Fig. 20 - Vista do deslocamento da cabine dos radiadores de resfriamento da SD 40-2
O rebaixamento da cabine dos radiadores de resfriamento do motor diesel exigiu a modificação do reservatório
traseiro do sistema de areeiros da locomotiva.
Fig. 21 - Vista da modificação do reservatório traseiro do sistema de areeiros
Resistores de freio dinâmico
A dificuldade de rebaixar o compartimento do freio dinâmico demandou o deslocamento do conjunto dos
resistores de freio dinâmico com seus respectivos ventiladores de resfriamento para a parte inferior da cabine
dos radiadores de resfriamento do motor diesel.
Fig. 22 - Esquemático do deslocamento dos resistores de freio dinâmico na locomotiva SD 40-2T
Operação em tração
O projeto original possui dispositivos para acionamento de apenas seis motores de tração, com ligação do tipo
Série-Paralela e transição para ligação Paralela.
Fig. 23 - Ligação Série-Paralelela
Fig. 24 - Ligação Paralela
Com a modificação de seis para oito motores de tração, passou-se a usar somente a ligação do tipo Paralela,
todavia, as chaves de transição para a ligação Série-Paralela não foram eliminadas.

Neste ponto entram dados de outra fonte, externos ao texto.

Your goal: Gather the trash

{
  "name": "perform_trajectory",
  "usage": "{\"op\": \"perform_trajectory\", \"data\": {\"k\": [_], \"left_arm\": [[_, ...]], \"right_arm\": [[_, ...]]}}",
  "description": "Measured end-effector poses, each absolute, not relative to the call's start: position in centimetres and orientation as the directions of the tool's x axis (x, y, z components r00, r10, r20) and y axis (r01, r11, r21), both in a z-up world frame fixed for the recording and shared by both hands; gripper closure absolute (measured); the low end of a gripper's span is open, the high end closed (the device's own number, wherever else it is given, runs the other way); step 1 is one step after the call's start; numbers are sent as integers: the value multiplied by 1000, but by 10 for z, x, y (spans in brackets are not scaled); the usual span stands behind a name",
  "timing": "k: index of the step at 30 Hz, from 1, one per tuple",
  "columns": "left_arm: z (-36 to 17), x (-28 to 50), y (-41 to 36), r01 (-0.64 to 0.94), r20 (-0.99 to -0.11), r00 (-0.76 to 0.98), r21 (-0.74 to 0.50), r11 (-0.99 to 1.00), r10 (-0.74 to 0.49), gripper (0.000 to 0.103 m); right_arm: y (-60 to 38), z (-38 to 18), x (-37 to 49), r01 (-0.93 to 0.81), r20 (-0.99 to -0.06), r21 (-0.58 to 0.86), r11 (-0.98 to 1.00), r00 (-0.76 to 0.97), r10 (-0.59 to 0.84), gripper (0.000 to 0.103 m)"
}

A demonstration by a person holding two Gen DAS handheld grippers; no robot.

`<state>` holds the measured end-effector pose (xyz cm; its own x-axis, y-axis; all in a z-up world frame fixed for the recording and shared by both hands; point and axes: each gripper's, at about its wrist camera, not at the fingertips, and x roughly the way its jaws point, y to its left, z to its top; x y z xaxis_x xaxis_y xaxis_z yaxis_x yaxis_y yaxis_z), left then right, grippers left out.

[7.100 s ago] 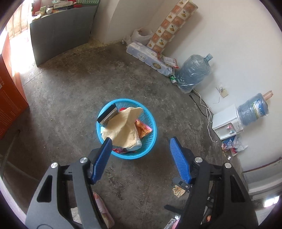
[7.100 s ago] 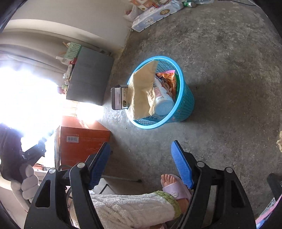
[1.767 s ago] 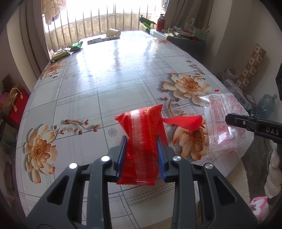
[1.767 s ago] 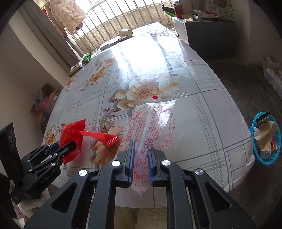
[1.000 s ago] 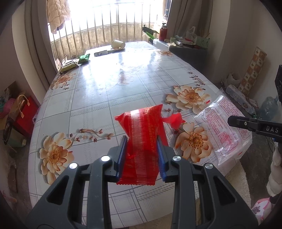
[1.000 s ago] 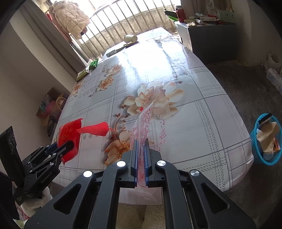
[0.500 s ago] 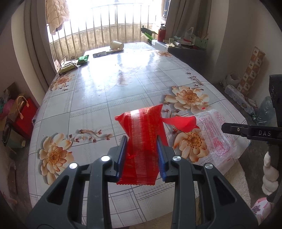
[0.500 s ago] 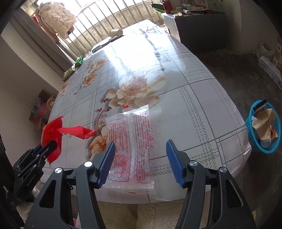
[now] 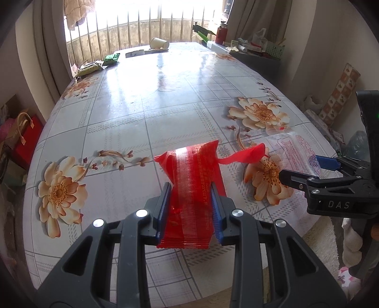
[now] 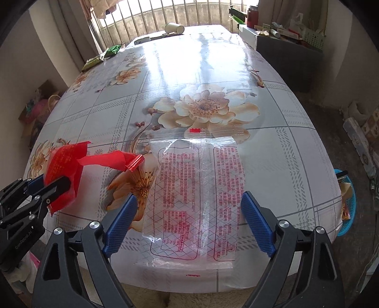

Fig. 25 - Esquemático da ligação dos oito motores de tração D 31
Após a definição do tipo de operação (tração ou frenagem dinâmica) e o sentido de deslocamento (frente ou
ré) pelas chaves BKT (Breaking Switch) e reversoras é necessário completar o circuito de modo a conectá-lo
ao barramento do alternador de tração.
Fig. 26 - Contator P
Fig. 27 - Chave BKT
Os motores de tração são acoplados ao alternador de tração pelos contatores de potência (P), é necessário
para um melhor controle dos motores de tração que seja utilizado um contator de potência para cada motor,
como a quantidade de motor de tração foi alterada, logo foi necessário alterar a quantidade de contatores de
potência.
Com a adição de dois novos motores de tração foi necessário adicionar dois novos contatores de potência (P)
e fazer alteração nos circuitos complementares desses dispositivos, além de demandar um aumento e a
criação de novas rotas dos cabos que os alimentam.
Fig. 28 - Novas rotas de cabos de alimentação dos motores de tração
A utilização de oito motores exigiu um aumento da corrente de saída do gerador de tração, sendo necessária à
modificação do circuito de controle da excitação.
Operação em frenagem dinâmica
Com a finalidade de não se aumentar o custo da transformação, foi feita à opção de não alterar o número de
resistores de freio dinâmico, isto é, o número foi mantido, mas a configuração foi modificada.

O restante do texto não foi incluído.